Although the precise mechanism of the nephrotoxic effect of alcohol is unsolved , one of the plausible mechanisms by which excess alcohol consumption induces kidney dysfunction is considered to be by inducing the depression of nephrin and podocin in podocytes, which causes proteinuria, leading to kidney dysfunction, and which is mediated by oxidative stress . Furthermore, previous studies have shown that higher alcohol consumption is associated with an increased risk of future hypertension , leading to the incidence of proteinuria . In the present study, the difference in blood pressure between each alcohol consumption group was not clinically significant, suggesting that the difference in blood pressure between each alcohol consumption group did not influence the occurrence of kidney dysfunction. Conversely, another study suggested that alcohol consumption might improve kidney antioxidant activities and capacity; namely, a small amount of ethanol pretreatment can increase the activities of inducible nitric oxide synthase and antioxidant capacities in the kidneys, which ameliorated oxidative stress in a bilateral renal ischemia reperfusion simulation model as a compensatory mechanism . However, the optimal range of alcohol consumption to induce a positive effect on kidney function is unknown. Thus, further studies should evaluate this issue.
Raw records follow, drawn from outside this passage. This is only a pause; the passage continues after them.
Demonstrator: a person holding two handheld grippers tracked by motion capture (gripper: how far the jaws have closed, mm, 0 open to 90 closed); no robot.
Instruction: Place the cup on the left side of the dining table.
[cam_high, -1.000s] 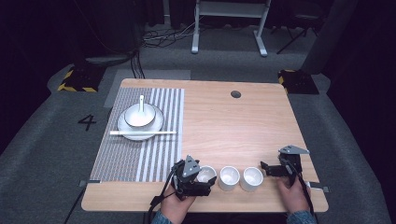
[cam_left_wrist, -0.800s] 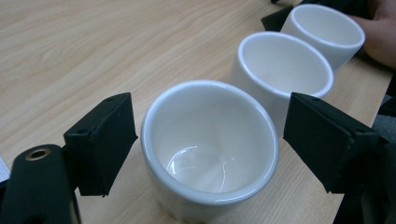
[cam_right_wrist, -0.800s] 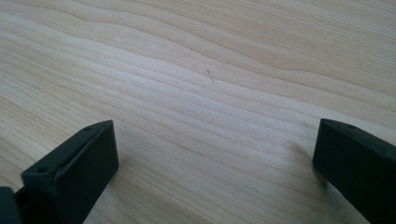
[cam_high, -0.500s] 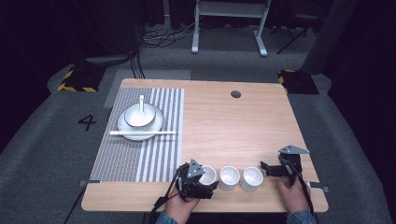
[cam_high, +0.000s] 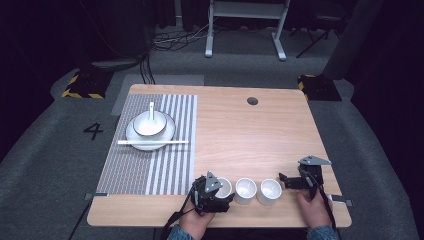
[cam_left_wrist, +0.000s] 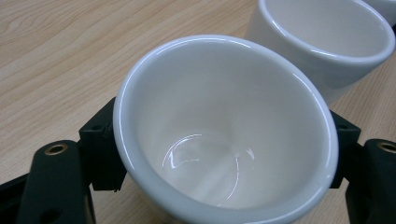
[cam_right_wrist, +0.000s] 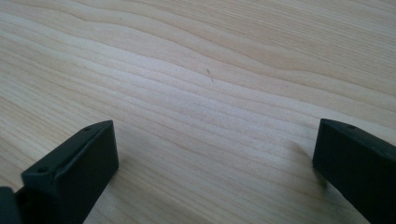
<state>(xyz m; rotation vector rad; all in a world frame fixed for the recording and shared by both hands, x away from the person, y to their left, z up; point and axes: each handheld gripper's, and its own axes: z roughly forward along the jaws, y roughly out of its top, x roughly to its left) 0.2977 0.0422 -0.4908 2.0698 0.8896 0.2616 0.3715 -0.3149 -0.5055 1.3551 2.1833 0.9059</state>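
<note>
White cup (cam_left_wrist: 224, 135) is clamped in the left tool (cam_high: 214, 192), a black jaw pressed on each side of its wall, right at the near edge of the counter (cam_high: 240, 130). From the left tool's camera it looks tilted toward the lens, and it's empty inside. Just beside it is the middle cup (cam_high: 245, 190), so close I can't tell if they touch, and next in the row is the third cup (cam_high: 269, 191). So that neighbour is pretty much crowding the held one on its right side.

The right tool (cam_high: 292, 181) sits near the third cup but apart from it, jaws spread wide with nothing between them, just bare wood underneath in its own view.

Further out on the left half of the counter there's a striped placemat (cam_high: 150, 160), its edge close to the left tool. At its far end is a plate (cam_high: 150, 132) with a bowl (cam_high: 149, 123) on it, a spoon (cam_high: 151, 111) standing in the bowl, and chopsticks (cam_high: 152, 142) lying across the plate's near rim. All of that is well apart from the cups.
</note>
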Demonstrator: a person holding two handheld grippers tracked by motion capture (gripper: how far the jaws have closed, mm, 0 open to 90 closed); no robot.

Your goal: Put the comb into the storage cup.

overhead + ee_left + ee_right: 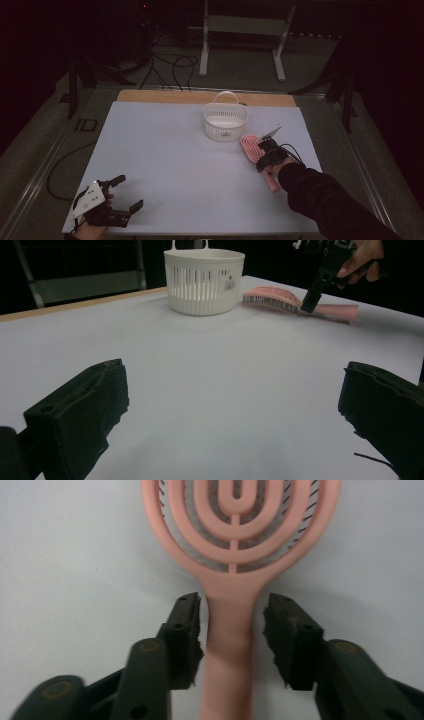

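Note:
A pink hairbrush (250, 146) lies flat on the white table cover (175, 160), bristles down, just right of a white slotted basket (226, 121). My right gripper (264, 150) hangs over the brush's neck. In the right gripper view its jaws stand open on either side of the pink handle (231, 582), the left jaw nearly touching it and the right jaw a small gap away. My left gripper (129, 191) rests near the front left corner, open wide with nothing between its jaws. The left gripper view shows the basket (204, 282), the brush (280, 297) and the right gripper (325, 270) farther off.
A wooden strip (200, 96) runs along the table's back edge behind the basket. Cables (175, 65) and a white metal frame (245, 30) stand on the floor beyond. The room around the table is dark.

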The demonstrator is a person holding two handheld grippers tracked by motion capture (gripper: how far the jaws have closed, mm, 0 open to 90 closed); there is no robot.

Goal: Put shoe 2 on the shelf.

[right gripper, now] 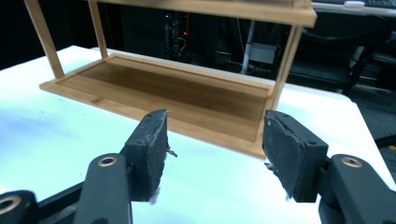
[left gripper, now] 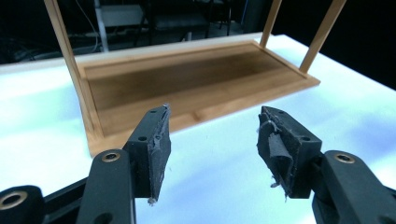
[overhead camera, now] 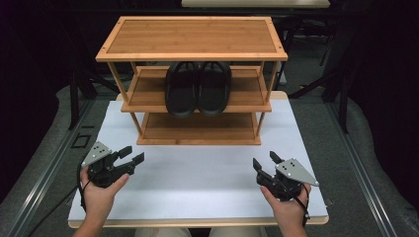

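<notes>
A three-tier bamboo shoe rack (overhead camera: 192, 54) stands at the far side of the white table (overhead camera: 197, 173). A pair of black slippers (overhead camera: 198, 88) lies side by side on its middle shelf, toes hanging over the front edge. My left gripper (overhead camera: 132, 155) rests open near the table's front left, held by a hand. My right gripper (overhead camera: 265, 161) is open at the front right. Both point toward the rack's bare bottom shelf (left gripper: 187, 81) (right gripper: 177, 91). In the left gripper view the left gripper (left gripper: 212, 135) holds nothing; the right gripper (right gripper: 215, 142) is likewise empty.
The rack's top shelf (overhead camera: 192, 35) is bare. Bare white tabletop lies between the grippers and the rack. Grey floor and metal rails (overhead camera: 44, 168) flank the table, with dark stands behind.
</notes>
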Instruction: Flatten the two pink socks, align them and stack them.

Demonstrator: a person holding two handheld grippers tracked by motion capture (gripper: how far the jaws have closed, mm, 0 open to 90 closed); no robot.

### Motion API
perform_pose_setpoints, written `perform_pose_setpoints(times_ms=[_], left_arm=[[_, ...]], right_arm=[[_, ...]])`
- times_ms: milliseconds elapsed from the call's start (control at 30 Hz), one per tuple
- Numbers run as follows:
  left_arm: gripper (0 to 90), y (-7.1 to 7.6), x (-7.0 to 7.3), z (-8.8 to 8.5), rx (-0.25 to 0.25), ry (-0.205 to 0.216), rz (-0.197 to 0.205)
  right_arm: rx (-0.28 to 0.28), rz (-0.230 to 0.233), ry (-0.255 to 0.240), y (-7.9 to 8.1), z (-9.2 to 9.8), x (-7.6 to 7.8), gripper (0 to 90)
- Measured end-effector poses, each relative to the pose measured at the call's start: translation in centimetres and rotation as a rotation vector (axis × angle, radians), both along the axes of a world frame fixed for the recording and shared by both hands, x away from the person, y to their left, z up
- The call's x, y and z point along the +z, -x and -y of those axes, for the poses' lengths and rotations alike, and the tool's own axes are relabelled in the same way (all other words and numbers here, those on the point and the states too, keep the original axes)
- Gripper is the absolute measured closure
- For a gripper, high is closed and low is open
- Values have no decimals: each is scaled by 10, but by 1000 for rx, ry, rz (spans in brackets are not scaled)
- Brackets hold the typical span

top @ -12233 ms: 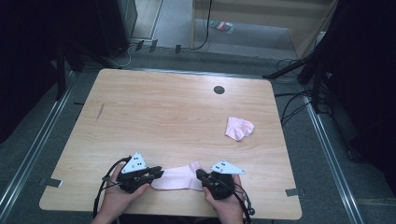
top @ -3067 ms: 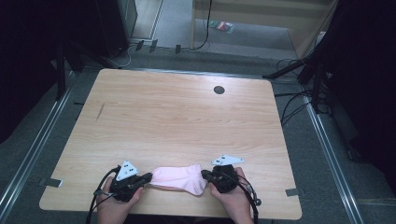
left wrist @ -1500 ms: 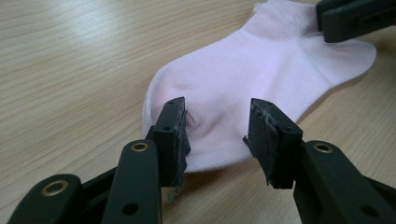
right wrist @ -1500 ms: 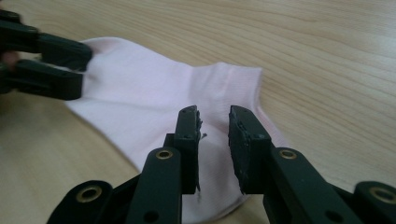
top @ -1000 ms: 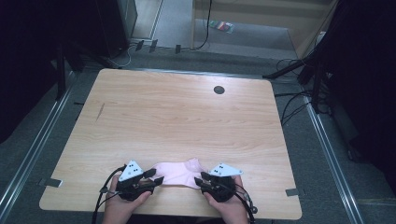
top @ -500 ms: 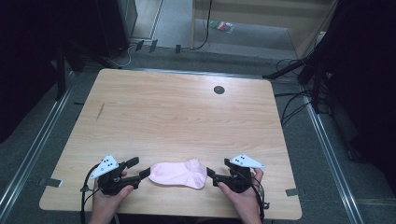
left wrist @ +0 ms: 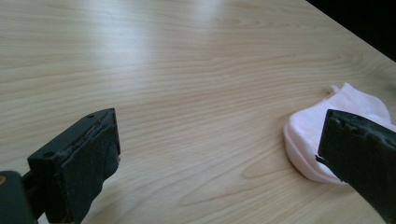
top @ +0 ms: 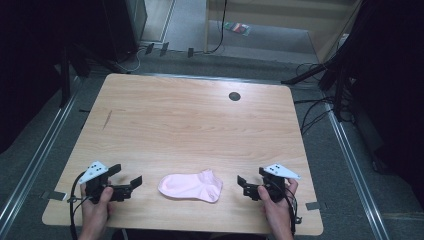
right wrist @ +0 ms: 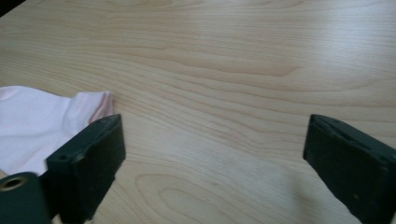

Regarding the mechanism for the sex difference in the impact of alcohol on kidney function, one possibility may be the different pharmacokinetics of alcohol between males and females. Compared with males, females are more likely to have higher concentrations of alcohol, partly because females, with a lower proportion of body water, have a smaller distribution volume of alcohol [15, 30]. Furthermore, it might be due to the differences in metabolism of alcohol because of lower activity of alcohol dehydrogenase in females than in males, leading to a higher concentration of alcohol in women than in men, even within a similar level of alcohol consumption . Further studies should be conducted to explain these mechanisms.
This study has several limitations. First, self-reported alcohol consumption may be biased. Second, in the present study, proteinuria was measured using a dipstick, but dipstick tests are more likely to yield false-positive and false-negative results than specific laboratory methods. Third, because of the retrospective nature of the present study, confounding factors such as excess alcohol consumption, unhealthy behaviors, and calorie-dense and hypersaline foods could not be evaluated . This should be evaluated in future studies.